For me personally: Triton. I remember reading it 25+ years ago. I really had to fight through it, after circa half of it I put it away and never touched it again.
So remarkably not my favorite book that I still feel the exhaustion when thinking about it.
Can't remember the name but there's a novel set in Ireland in the not-too-distant future
Synopsis implied it had become a surveillance state but didn't gave up before confirming due to the literal writing style
I swear every sentence was written in the passive voice (poorly remembered examples):
"It was made known through the clothes he wore they were sent from the department of security"
"As she walked outside the smell made Spring's arrival clear"
Totally fine normally but do it every single sentence and it becomes a mystery novel where the mystery is what the hell you just read!
... Or idk, Harry Potter 5 is pretty meandering
I thought Their Eyes Were Watching God was really rough to read through because Hurston was trying to phonetically write out how her characters spoke and it was painful to read through.
And I like how it is somewhat discussed in American Fiction through the different writers and their approaches to black literature.
The Executioner's Song
I've read some utter wank in my day, but the one that first springs to mind is Fault in their Stars by John Green.

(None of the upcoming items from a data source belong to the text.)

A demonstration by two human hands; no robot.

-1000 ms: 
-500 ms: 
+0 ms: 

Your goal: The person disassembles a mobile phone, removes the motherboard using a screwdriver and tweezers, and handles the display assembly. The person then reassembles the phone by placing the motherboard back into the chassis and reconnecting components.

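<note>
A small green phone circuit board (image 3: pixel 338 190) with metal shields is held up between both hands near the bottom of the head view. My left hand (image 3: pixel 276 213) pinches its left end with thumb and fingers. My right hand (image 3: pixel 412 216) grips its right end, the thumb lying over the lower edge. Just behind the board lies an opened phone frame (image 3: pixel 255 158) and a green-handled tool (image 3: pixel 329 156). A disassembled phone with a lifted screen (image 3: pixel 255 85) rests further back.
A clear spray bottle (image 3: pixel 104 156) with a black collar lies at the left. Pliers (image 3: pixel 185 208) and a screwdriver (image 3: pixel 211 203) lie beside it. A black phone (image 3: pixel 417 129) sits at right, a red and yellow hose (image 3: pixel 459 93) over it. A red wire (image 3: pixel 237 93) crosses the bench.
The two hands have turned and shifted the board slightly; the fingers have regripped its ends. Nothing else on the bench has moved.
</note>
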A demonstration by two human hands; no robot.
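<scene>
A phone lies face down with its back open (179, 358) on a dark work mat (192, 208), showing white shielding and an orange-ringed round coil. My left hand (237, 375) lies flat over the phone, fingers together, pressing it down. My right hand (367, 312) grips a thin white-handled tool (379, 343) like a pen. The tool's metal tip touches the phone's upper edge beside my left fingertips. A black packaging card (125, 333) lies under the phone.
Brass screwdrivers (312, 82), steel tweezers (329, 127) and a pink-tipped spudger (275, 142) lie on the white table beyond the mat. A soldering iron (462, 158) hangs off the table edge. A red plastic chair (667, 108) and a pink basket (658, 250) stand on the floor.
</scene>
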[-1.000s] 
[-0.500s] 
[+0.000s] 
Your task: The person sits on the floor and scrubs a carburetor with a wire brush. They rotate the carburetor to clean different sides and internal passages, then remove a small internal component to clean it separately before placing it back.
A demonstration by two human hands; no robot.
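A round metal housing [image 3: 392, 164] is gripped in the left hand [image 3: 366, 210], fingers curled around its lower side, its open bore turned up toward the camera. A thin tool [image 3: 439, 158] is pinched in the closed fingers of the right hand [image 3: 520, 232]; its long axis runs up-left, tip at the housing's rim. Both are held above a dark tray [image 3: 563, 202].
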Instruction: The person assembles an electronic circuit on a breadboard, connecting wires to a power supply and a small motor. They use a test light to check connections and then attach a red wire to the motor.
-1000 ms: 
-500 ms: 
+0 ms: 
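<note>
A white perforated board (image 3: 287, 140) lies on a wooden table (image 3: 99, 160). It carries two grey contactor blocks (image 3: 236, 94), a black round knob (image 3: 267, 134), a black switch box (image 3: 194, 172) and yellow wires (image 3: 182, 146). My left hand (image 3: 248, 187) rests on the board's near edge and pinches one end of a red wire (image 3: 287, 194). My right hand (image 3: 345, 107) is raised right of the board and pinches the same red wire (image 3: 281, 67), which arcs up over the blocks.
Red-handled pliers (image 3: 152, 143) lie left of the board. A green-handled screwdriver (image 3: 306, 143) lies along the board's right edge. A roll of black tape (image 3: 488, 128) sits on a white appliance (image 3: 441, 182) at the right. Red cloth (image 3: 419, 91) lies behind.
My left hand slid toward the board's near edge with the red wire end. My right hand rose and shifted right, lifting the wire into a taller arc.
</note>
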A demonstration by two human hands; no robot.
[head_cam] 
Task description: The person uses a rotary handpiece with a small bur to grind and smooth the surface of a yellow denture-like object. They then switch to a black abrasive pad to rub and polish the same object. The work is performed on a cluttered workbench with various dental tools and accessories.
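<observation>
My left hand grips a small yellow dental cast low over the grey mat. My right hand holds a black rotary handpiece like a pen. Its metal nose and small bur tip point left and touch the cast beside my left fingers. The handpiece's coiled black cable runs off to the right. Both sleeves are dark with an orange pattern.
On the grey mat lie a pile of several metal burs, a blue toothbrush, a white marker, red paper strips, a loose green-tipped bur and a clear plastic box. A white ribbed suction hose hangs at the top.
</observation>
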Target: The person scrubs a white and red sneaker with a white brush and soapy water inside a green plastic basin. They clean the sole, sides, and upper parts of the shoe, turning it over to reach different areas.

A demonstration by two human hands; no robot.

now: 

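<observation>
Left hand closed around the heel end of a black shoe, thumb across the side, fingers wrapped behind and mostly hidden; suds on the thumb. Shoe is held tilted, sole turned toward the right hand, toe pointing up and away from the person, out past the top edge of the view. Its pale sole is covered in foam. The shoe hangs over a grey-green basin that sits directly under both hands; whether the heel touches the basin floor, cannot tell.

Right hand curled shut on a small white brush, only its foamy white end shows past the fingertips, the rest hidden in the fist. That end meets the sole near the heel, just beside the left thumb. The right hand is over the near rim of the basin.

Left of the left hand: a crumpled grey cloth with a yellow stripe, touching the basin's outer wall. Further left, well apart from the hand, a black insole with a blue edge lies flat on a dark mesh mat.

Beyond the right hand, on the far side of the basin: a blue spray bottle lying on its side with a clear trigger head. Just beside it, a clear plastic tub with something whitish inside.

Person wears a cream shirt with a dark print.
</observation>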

Had to read Animal Farm for school. Haven't read it since then, so this could be a now incorrect edgy high school opinion, but I felt that its allegory was so obvious and direct that it had no need to be written and was a waste of time to read when we could've just directly discussed communism instead.
i recommend reading 1984 to get a more refined look at the author's views. A lot of people read animal farm first and think the premise purely amounts to 'communism bad' and stop there. Whereas i suspect most people that started with 1984 eventually still read animal farm and come away with a more nuanced take for both.